Errada, porque o quadro sugere sangue entre os folhetos da dura ou abaixo dela, mas a pista anatômica da fratura cruzando o seio transverso aponta mais para origem venosa epidural.
- B)subdural crônico.
Errada, porque hematoma subdural crônico é um quadro de evolução lenta, geralmente em idosos ou anticoagulados, e não combina com trauma agudo e fratura da fossa posterior.
- C)spidural arterial.
Errada, porque o epidural arterial é o clássico da artéria meníngea média, mais comum na região temporal, não com essa correlação com seio transverso na fossa posterior.
- D)spidural venoso.
Certa, porque a fratura na fossa posterior cruzando o seio transverso elevado sugere lesão de seio venoso dural, compatível com hematoma epidural venoso.
- E)intraparenquimatoso.
Errada, porque hematoma intraparenquimatoso fica dentro do tecido cerebral e não é a hipótese mais sugerida por fratura que cruza um seio venoso dural.
Gabarito: D
No trauma craniano, o tipo de hematoma costuma ser lembrado pelo vaso envolvido e pela forma da lesão.
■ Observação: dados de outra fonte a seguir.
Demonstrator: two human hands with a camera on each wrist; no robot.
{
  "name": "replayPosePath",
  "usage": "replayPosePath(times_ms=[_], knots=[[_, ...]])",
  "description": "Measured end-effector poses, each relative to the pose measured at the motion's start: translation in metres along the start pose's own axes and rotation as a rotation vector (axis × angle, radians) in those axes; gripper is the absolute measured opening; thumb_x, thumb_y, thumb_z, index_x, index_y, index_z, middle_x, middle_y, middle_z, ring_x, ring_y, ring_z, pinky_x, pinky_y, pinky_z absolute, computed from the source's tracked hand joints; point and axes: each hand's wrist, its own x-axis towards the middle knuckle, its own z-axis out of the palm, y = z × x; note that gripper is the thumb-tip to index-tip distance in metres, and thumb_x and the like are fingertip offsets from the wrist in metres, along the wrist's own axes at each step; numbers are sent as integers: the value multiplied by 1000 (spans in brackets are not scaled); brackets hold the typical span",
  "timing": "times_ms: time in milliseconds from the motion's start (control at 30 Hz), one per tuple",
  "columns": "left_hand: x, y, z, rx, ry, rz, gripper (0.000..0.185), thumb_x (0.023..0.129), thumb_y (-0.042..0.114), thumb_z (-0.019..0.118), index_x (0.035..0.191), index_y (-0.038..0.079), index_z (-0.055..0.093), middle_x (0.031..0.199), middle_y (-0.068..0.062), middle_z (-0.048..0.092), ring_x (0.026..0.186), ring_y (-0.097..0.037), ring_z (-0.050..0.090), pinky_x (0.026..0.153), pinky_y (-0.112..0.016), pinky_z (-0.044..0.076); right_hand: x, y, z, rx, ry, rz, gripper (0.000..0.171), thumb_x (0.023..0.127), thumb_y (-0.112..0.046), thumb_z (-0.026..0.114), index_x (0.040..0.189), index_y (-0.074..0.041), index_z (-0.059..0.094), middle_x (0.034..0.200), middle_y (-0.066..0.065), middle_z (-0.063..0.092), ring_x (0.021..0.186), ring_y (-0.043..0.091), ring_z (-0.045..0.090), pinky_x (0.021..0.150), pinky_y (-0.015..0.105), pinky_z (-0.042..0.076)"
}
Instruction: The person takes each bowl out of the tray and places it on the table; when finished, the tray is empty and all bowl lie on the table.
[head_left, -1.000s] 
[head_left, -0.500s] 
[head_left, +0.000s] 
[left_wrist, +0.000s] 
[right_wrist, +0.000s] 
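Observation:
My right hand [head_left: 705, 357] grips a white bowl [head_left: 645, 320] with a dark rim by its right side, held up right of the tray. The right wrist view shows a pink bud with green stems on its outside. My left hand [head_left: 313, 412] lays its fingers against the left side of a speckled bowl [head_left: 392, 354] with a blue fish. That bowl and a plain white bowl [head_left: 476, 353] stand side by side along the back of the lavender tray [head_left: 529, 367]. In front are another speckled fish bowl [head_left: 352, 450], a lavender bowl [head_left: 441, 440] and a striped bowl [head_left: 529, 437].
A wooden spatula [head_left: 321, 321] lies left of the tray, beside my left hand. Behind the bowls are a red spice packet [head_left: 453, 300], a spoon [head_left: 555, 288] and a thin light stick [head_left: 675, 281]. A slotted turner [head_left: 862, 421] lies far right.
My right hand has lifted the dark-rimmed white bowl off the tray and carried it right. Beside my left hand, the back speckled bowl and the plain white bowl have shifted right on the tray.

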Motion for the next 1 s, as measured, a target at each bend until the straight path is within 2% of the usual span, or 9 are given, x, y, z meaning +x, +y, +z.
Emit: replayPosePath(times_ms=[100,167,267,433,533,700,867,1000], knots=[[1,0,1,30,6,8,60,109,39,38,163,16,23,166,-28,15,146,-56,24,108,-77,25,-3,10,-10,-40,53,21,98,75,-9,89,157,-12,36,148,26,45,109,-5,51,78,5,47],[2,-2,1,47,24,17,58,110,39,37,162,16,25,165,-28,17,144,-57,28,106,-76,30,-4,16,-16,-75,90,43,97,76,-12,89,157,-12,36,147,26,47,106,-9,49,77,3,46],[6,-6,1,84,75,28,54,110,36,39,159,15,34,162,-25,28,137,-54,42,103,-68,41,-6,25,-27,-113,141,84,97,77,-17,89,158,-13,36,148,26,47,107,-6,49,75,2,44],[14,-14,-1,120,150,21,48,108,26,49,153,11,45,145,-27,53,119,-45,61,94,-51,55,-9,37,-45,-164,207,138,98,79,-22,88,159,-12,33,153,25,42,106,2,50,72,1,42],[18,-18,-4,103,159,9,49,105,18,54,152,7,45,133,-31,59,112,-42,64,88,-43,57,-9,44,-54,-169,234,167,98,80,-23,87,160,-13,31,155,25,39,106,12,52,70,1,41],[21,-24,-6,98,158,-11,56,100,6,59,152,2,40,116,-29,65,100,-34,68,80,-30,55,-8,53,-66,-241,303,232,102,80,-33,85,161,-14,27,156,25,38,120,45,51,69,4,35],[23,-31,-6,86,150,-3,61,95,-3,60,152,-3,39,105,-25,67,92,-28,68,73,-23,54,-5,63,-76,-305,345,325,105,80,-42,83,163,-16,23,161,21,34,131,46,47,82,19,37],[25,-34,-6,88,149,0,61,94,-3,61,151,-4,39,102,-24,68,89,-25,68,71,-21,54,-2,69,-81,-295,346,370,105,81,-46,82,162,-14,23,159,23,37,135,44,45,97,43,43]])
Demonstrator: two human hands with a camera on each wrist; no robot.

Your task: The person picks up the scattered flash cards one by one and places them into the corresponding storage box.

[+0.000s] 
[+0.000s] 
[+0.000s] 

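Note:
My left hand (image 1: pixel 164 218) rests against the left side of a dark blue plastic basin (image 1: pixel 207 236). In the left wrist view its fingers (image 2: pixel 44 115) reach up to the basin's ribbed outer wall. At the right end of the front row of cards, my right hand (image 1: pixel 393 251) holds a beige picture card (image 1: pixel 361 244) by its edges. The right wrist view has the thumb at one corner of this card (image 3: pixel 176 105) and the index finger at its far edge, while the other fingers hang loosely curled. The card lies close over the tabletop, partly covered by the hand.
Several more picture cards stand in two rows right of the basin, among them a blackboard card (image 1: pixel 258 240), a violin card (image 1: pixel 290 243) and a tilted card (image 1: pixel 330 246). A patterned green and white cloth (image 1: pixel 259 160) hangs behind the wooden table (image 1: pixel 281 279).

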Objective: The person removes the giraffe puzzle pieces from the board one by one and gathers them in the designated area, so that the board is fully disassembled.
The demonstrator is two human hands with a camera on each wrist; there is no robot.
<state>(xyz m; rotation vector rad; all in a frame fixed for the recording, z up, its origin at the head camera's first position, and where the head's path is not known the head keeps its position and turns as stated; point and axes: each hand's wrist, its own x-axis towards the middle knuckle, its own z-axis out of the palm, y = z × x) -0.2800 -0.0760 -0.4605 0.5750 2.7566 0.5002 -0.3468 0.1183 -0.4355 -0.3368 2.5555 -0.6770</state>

Quando há fratura na fossa posterior cruzando o seio transverso, especialmente com elevação desse seio, a suspeita vai para um sangramento venoso. Isso acontece porque o traço de fratura pode lesar um seio venoso dural, e o sangue se acumula entre a calota e a dura-máter, com comportamento mais associado a origem venosa do que arterial. O hematoma epidural clássico é aquele que se forma entre o osso e a dura, frequentemente em contexto de fratura. A forma arterial costuma ser mais associada à artéria meníngea média e à região temporal, com expansão mais rápida. Já na fossa posterior, as lesões podem ter comportamento e localização que apontam para os seios venosos durais, como o transverso e o sigmoide. Por isso, o achado de fratura na fossa posterior à direita cruzando o seio transverso elevado é uma pista anatômica importante de hematoma epidural de origem venosa. A banca adora essas pistas de topografia: você olha a fratura, pensa no vaso que passa ali, e pronto, o raciocínio fecha. Em termos doutrinários de neurotrauma, a correlação entre fratura óssea e lesão de estruturas vasculares adjacentes é central para definir o tipo de hematoma. Resumo prático: fratura com lesão de seio venoso na fossa posterior sugere hematoma epidural venoso. Se fosse mais típico de artéria meníngea média, você pensaria em epidural arterial. Aqui, o detalhe anatômico é o que manda no jogo.